# THE PROBLEM
Pull every line with "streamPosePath" from the material.

# RECORDED DATA
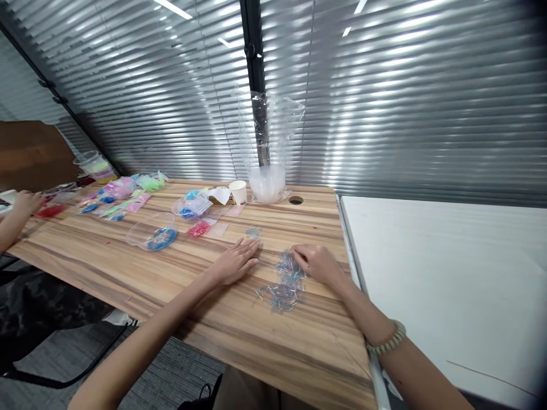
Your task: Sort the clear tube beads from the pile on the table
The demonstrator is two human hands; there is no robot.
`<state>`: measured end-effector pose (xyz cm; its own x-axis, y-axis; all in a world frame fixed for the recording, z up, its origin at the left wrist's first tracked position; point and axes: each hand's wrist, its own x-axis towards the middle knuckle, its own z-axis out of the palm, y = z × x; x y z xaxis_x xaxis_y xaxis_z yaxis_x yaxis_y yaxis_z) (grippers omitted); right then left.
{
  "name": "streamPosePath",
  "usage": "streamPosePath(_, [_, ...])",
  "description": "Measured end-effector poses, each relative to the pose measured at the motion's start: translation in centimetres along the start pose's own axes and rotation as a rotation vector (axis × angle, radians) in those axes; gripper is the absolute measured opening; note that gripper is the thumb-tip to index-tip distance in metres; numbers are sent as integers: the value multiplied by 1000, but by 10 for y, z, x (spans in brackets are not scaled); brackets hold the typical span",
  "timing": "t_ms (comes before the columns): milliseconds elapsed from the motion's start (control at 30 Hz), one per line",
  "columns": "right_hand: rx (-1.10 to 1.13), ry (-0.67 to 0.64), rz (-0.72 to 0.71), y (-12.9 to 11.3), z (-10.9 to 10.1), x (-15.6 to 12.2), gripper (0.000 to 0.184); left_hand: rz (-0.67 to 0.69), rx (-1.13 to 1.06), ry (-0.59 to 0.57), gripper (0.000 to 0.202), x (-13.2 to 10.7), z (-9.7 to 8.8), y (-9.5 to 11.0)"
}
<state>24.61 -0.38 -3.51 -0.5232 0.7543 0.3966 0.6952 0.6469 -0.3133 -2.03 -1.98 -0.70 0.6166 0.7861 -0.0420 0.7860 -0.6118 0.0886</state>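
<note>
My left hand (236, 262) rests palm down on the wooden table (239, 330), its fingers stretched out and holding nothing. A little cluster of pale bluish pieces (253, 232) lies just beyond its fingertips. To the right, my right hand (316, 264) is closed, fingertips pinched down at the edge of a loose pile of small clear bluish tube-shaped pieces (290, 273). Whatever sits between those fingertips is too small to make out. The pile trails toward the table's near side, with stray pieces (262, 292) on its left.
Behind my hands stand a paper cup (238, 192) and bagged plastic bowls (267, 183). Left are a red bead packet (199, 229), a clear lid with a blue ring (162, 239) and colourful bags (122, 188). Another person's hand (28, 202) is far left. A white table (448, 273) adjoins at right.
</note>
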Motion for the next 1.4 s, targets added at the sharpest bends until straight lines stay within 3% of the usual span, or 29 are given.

# ANSWER
  "name": "streamPosePath",
  "usage": "streamPosePath(_, [_, ...])",

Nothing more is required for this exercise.